> [WORK ITEM]
Return the whole listing, line for line, without the pictures in it.

> [SUPPLIED INFORMATION]
= = = = = = =

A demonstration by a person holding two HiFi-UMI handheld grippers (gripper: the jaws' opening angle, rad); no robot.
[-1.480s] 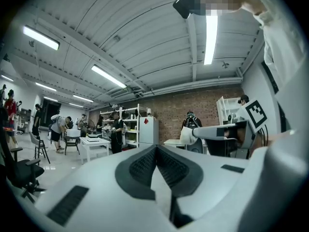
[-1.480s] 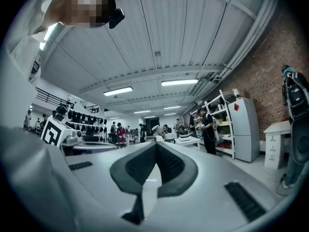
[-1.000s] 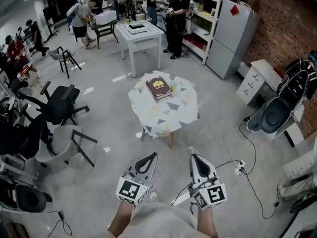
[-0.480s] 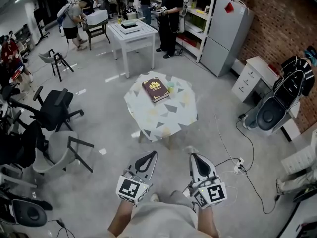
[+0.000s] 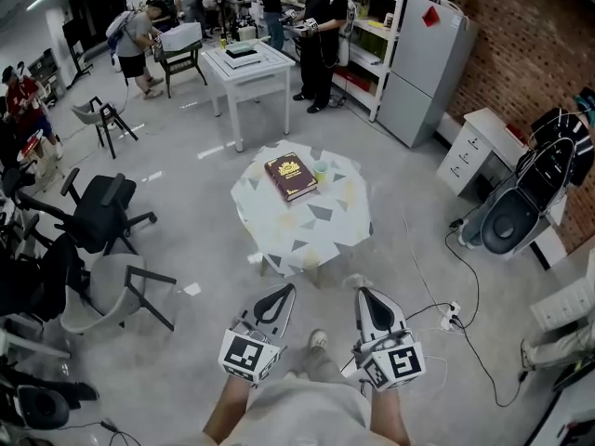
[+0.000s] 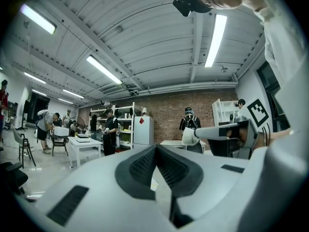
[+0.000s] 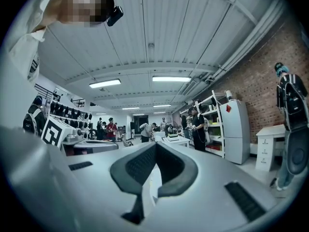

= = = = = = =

> [SOLVED EXERCISE]
A demonstration by a person holding two HiFi-UMI handheld grippers (gripper: the jaws' opening angle, rad); no robot.
[-1.480s] 
[-1.480s] 
[-1.000s] 
[-0.480s] 
[+0.000s] 
[+0.000s] 
[+0.000s] 

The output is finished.